• Exercise instructions: Please give the listing again, word for word, with nothing left out.
——
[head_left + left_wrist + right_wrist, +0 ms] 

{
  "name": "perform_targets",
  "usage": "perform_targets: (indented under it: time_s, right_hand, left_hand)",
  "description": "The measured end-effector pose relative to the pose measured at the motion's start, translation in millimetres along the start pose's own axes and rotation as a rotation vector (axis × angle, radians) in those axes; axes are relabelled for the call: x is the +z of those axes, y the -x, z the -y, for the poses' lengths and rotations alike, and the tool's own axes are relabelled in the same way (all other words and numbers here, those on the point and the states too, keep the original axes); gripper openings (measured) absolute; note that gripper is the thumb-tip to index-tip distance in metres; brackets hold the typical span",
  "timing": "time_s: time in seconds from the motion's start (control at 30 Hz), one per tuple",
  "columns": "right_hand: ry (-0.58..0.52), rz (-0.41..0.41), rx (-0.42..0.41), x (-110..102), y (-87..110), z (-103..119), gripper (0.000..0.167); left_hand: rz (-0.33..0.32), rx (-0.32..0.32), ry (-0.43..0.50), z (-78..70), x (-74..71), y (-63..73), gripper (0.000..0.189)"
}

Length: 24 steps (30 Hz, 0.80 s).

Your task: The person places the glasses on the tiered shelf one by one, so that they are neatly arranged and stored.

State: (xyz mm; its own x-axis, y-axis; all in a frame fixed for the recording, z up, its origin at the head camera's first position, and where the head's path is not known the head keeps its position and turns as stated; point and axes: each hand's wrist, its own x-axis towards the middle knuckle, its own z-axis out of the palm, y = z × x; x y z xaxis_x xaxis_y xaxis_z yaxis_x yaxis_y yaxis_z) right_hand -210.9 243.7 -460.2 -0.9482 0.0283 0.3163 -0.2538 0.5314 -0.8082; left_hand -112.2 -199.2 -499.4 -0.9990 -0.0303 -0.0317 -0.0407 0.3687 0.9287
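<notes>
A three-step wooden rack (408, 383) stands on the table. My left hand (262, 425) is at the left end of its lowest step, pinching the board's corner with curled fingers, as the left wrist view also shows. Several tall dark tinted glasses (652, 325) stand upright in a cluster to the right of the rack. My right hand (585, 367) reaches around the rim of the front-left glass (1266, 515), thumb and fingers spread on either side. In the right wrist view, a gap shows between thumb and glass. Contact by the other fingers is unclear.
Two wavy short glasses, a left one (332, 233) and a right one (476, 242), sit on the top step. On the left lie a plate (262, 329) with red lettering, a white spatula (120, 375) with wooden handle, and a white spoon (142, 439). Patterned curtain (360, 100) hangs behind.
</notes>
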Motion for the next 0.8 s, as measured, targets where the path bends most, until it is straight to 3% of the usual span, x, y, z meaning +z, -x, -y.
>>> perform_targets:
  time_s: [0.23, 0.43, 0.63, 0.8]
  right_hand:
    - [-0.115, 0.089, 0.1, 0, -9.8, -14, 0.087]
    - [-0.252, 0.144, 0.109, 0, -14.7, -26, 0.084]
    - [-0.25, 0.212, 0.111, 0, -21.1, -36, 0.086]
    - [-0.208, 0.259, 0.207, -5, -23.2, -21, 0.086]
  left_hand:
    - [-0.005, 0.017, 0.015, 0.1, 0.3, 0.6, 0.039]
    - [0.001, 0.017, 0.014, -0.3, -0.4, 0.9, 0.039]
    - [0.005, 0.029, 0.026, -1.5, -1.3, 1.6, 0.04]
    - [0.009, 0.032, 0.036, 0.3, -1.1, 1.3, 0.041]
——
• Solution to this exercise:
[head_left + left_wrist + right_wrist, +0 ms] 

{
  "name": "perform_targets",
  "usage": "perform_targets: (indented under it: time_s, right_hand, left_hand)",
  "description": "The measured end-effector pose relative to the pose measured at the motion's start, translation in millimetres along the start pose's own axes and rotation as a rotation vector (axis × angle, radians) in those axes; axes are relabelled for the call: x is the +z of those axes, y the -x, z the -y, for the poses' lengths and rotations alike, and the tool's own axes are relabelled in the same way (all other words and numbers here, those on the point and the states too, keep the original axes); gripper openings (measured) absolute; note that gripper is the thumb-tip to index-tip distance in metres; brackets hold the typical span",
  "timing": "time_s: time in seconds from the motion's start (control at 30 Hz), one per tuple",
  "columns": "right_hand: ry (-0.58..0.52), rz (-0.41..0.41), rx (-0.42..0.41), x (-110..102), y (-87..110), z (-103..119), gripper (0.000..0.167); left_hand: rz (-0.33..0.32), rx (-0.32..0.32), ry (-0.43..0.50), z (-78..70), x (-74..71), y (-63..73), gripper (0.000..0.189)"
}

Length: 24 steps (30 Hz, 0.80 s).

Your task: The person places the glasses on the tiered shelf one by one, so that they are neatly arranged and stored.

State: (xyz mm; its own x-axis, y-axis; all in a frame fixed for the recording, z up, its origin at the head camera's first position, and where the head's path is not known the head keeps its position and turns as stated; point and axes: each hand's wrist, its own x-axis towards the middle knuckle, its own z-axis out of the palm, y = z × x; x y z xaxis_x xaxis_y xaxis_z yaxis_x yaxis_y yaxis_z) right_hand -210.9 243.7 -460.2 -0.9482 0.0283 0.3163 -0.2538 0.5314 -0.8082; left_hand -112.2 -199.2 -499.4 -0.9990 -0.0303 -0.0317 -0.0407 0.3687 0.9287
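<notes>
A three-step wooden rack (408, 383) stands on the table. My left hand (262, 425) is at the left end of its lowest step, pinching the board's corner with curled fingers, as the left wrist view also shows. Several tall dark tinted glasses (652, 325) stand upright in a cluster to the right of the rack. My right hand (585, 367) reaches around the rim of the front-left glass (1266, 515), thumb and fingers spread on either side. In the right wrist view, a gap shows between thumb and glass. Contact by the other fingers is unclear.
Two wavy short glasses, a left one (332, 233) and a right one (476, 242), sit on the top step. On the left lie a plate (262, 329) with red lettering, a white spatula (120, 375) with wooden handle, and a white spoon (142, 439). Patterned curtain (360, 100) hangs behind.
</notes>
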Motion for the next 0.8 s, as measured, targets where the path bends most, until it is straight to 3% of the usual span, x, y, z meaning +z, -x, -y.
>>> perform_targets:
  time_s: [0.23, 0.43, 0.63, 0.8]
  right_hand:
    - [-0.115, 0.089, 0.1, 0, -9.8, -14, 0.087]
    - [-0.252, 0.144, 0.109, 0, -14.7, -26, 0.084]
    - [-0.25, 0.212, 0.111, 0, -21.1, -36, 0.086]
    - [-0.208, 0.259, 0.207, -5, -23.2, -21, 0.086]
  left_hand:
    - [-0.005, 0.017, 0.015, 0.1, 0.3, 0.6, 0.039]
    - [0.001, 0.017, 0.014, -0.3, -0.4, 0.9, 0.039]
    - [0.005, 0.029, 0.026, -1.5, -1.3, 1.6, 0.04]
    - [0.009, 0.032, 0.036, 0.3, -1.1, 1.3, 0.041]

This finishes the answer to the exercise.